However, the provisions of Article 2 (2) are controversial because there are still many people who are married but are still relaxed in terms of registering their marriage at the Pacatan Marriage Officer (PP) at the Office of Religious Affairs (KUA). Therefore, it is still necessary to provide understanding regarding the Registration of Marriages to the public so that the order of social and state life is maintained. Apart from that, by implementing the laws and regulations regarding the registration of marriages, this is also one of the efforts to safeguard the maslahah mursalah that exist in the Islamic religion.

Keyword: Law, Registration, Marriage

PEMBAHASAN

Sejarah Pencatatan Perkawinan di Indonesia

Dalam sejarah hukum Indonesia mengenai pencatatan ini terdapat dua periode yaitu periode sebelum adanya Undang-Undang No 1 tahun 1974 dan periode setelah adanya Undang-Undang No 1 tahun 1974. 
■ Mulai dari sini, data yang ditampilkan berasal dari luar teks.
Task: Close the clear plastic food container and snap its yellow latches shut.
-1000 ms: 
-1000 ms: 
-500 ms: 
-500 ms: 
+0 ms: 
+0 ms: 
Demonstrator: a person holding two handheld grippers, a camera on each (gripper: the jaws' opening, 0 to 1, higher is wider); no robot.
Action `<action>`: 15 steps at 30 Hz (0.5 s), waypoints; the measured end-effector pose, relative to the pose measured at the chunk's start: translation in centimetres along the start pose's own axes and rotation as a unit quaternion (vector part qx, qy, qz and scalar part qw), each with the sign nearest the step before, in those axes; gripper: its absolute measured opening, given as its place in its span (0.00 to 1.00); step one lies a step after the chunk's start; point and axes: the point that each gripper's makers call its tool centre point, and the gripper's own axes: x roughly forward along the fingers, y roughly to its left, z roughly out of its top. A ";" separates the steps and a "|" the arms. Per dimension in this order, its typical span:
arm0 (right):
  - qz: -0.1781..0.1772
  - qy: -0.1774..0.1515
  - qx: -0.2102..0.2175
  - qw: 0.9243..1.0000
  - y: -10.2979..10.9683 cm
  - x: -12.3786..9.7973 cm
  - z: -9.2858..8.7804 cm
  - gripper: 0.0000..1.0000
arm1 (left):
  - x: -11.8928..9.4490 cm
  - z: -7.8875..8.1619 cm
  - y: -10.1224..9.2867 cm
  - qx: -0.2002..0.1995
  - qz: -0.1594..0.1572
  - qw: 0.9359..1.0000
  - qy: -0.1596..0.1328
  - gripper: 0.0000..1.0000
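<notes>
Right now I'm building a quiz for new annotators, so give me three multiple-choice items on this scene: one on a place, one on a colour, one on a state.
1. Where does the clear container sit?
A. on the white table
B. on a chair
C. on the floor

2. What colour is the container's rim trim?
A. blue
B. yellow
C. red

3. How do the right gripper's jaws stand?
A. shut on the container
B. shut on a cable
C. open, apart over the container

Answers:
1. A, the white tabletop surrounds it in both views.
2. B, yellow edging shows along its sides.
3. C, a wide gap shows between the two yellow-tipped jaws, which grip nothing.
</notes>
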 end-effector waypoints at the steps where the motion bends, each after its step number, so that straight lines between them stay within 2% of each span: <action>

Periode sebelum berlakunya Undang-Undang No 1 tahun 1974 yang mana perkawinan di Indonesia itu awalnya masyarakatnya melakukan perkawinan dengan menggunakan hukum adat dengan dibuktikan dengan pelaksanaan perkawinan dengan menggunakan upacara adat, terlaksanannya rukun perkawinan dengan adanya wali dan saksi, dan terpenuhinya syarat perkawinan berupa mas kawin, pembalasan jasa, dan pertukaran gadis. Dan hukum perkawinan islam terlaksana dengan adanya bukti yaitu ada wali nikah dan dua orang saksi.

Periode setelah belakunya Undang-Undang No 1 tahun 1974 terjadi pada 2 januari 1974, pada periode ini lahirlah hukum yang mengatur tentang perkawinan dimulai dari rukun dan syarat untuk melaksanakan perkawinan, pemberlakuan perkawinan sampai dengan perceraian dan harta gono gini, yang juga mengatur tentang pencatatan perkawinan dalam Pasal 2(2), yang berbunyi “Tiap-tiap perkawinan dicatat menurut peraturan perundang-undangan yang berlaku.”
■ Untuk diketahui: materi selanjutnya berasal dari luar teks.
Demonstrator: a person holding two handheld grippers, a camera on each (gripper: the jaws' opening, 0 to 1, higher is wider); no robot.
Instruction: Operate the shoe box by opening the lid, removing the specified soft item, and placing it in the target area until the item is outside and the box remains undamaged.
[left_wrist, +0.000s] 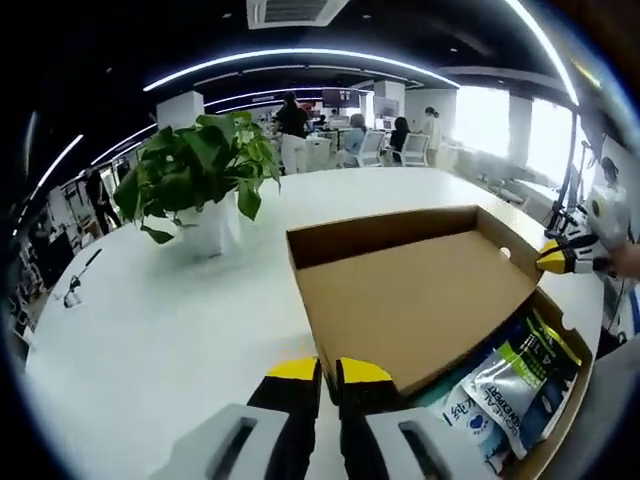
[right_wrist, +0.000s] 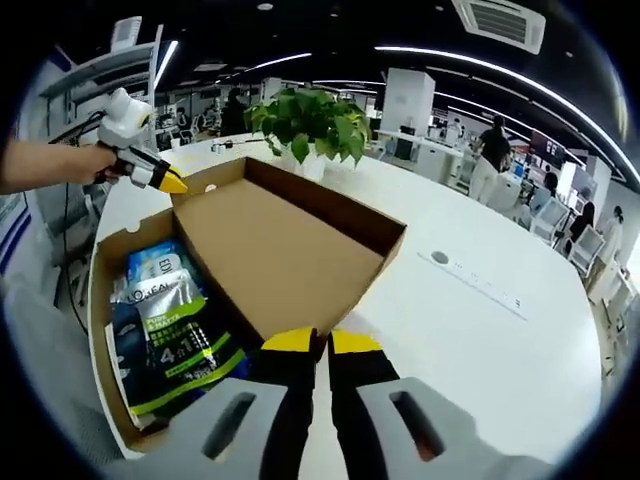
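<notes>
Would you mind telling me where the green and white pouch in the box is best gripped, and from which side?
Probably by the top seam edge of the green and white pouch, coming from above through the open box. It lies flat over other packets, and the raised lid covers the far side, so only the upper edge offers a pinchable fold.

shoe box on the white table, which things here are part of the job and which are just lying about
Job:
shoe box, open
lid, raised
soft packets inside the box
left gripper
right gripper

Lying about:
potted plant
white table
round table port
office chairs
</notes>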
Perkawinan yang tidak dicatatkan menurut peraturan perundang-undangan yang berlaku merupakan perkawinan yang tidak sah dan karenanya tidak mempunyai legitimasi di mata hukum, sehingga hak suami dan anak yang dilahirkan tidak mendapat jaminan perlindungan hukum. Pencatatan perkawinan diperlukan di sini, agar setiap orang yang melangsungkan perkawinan tidak hanya memiliki legitimasi syar'i, tetapi juga legalitas formal yang dilindungi oleh hukum negara kita. 

Dalam masyarakat kita masih merupakan fakta pribadi bahwa masih banyak perkawinan siri yang tidak menghasilkan pembuktian perkawinan yang sah. Mereka biasanya memiliki anak yang sebagai warga negara membutuhkan pelayanan publik maupun pelayanan sosial. 

Mereka tidak memiliki identitas nasional seperti KTP, akte kelahiran, kartu keluarga, dll. Mereka juga kehilangan hak untuk memperoleh hak waris, memperoleh paspor untuk perjalanan seperti haji, dan hak atas tunjangan keluarga. Mereka adalah anak bangsa yang hak-haknya terabaikan dan tidak dilindungi oleh hukum. Pencatatan perkawinan penting bagi masyarakat untuk memperoleh kepastian hukum dalam perkawinan dan kelahiran anak. 

Makna Filosofis, Sosiologis, Religiuos, dan Yuridis Pada pencatatan Perkawinan 

Landasan sosiologis adalah pertimbangan atau alasan yang menggambarkan peraturan yang memenuhi kebutuhan masyarakat dari sudut pandang yang berbeda, serta fakta empiris tentang perkembangan masalah dan kebutuhan masyarakat dan negara.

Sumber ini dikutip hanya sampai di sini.